These tensions reached their peak in May 1967, when Egypt responded to a call for help from Syria and moved its army to positions along the Israeli border in Sinai, withdrawing the UN emergency force from the border. Israel`s response was a successful offensive that led to the total conquest of the Sinai Peninsula, the West Bank and the Syrian Golan Heights. This development rendered the Israeli-Syrian GAA of 1949 irrelevant. The legal vacuum was finally filled after the October 1973 war. The “separation of forces” agreement brokered by the United States in May 1974 by Secretary of State Henry Kissinger led to a new demarcation line that brought the town of Qunaytra back under Syrian control and has since been monitored by UNDOF, a United Nations special observer force. 3. The Parties to this Agreement may at any time amend this Agreement or any of its provisions by mutual agreement or suspend its application, with the exception of Articles I and II. In the absence of mutual agreement and after the entry into force of this Convention one year after its signature, either Party may request the Secretary-General of the United Nations to convene a Conference of representatives of both Parties to consider, revise or suspend any provision of this Convention other than articles I and II. Participation in this Conference shall be compulsory for Parties.
2. This Agreement, which was concluded in accordance with Security Council Resolution of 16. November 1948, which called for the establishment of a ceasefire to eliminate the threat to peace in Palestine and facilitate the transition from that armistice to lasting peace in Palestine, shall remain in force until a peaceful settlement is reached between the parties, except as provided for in paragraph 3 of this article. On March 16, 1954, Israelis in the settlement of Ein Gev, 130 Dunum began ploughing land near the settlement, which belonged to the demilitarized Arab population of Nuqeib, which violated the 1950 oral agreement in Samara that both sides should retain and treat said land until the problem was resolved. The new military borders for Israel, as set out in the agreements, covered about 78 percent of Mandatory Palestine as it stood after independence from Transjordan (now Jordan) in 1946. The Arab-populated areas that were not controlled by Israel before 1967 were the Jordanian-ruled West Bank and the Egyptian-occupied Gaza Strip. 4. The establishment of a ceasefire between the armed forces of the two Parties is accepted as an indispensable step towards the settlement of the armed conflict and the restoration of peace in Palestine. The most difficult problem that triggered occasional violence was the widespread infiltration of Palestinians (mainly 1948 refugees) across the armistice demarcation lines. These actions provoked Israeli retaliatory attacks and called into question the viability of Article II of the agreement.
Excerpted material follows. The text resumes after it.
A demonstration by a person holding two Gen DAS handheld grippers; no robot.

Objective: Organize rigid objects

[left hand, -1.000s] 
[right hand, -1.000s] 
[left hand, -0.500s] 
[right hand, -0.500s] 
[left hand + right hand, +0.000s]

Nevertheless, both sides were reluctant to destroy the foundations of their GAA and continued to use their mechanisms to exchange mutual grievances and maintain the fragile status quo. The non-human countries designated by the GAA were divided by mutual agreement; the biweekly convoy to the Israeli enclave of hebrew University on Mount Scopus was authorized to supply the Israeli police stationed there and to regularly replace the police; The mutual vulnerability of Jerusalem`s citizens has led both sides to keep the city`s demarcation lines silent most of the time. The conquest of Jerusalem and the West Bank by Israeli forces in June 1967 ended the applicability of the Israeli-Jordanian GAA, as neither the Jordanian civilian government nor the Jordanian army ever returned to these areas. The 1994 peace treaty between Jordan and Israel led to the end of the Israeli-Jordanian GAA. The Israel-Lebanon GAA was signed on March 23, 1949 by Lieutenant Colonel Mordekhai Makleff for Israel and Lieutenant Colonel Tawfiq Salim for Lebanon in Raʾs Naqura. Israeli forces, which had withdrawn from the parts of southern Lebanon they occupied in the summer of 1948, agreed to establish armistice demarcation lines along the former international borders, bringing more stability to Israeli-Lebanese relations for more than two decades. However, after the “Black September” of 1970, the Palestine Liberation Organization (PLO) and the various Palestinian guerrilla groups moved the site of their operations from Jordan to the refugee camps in Lebanon, making the Israeli-Lebanese border a recurring battlefield. .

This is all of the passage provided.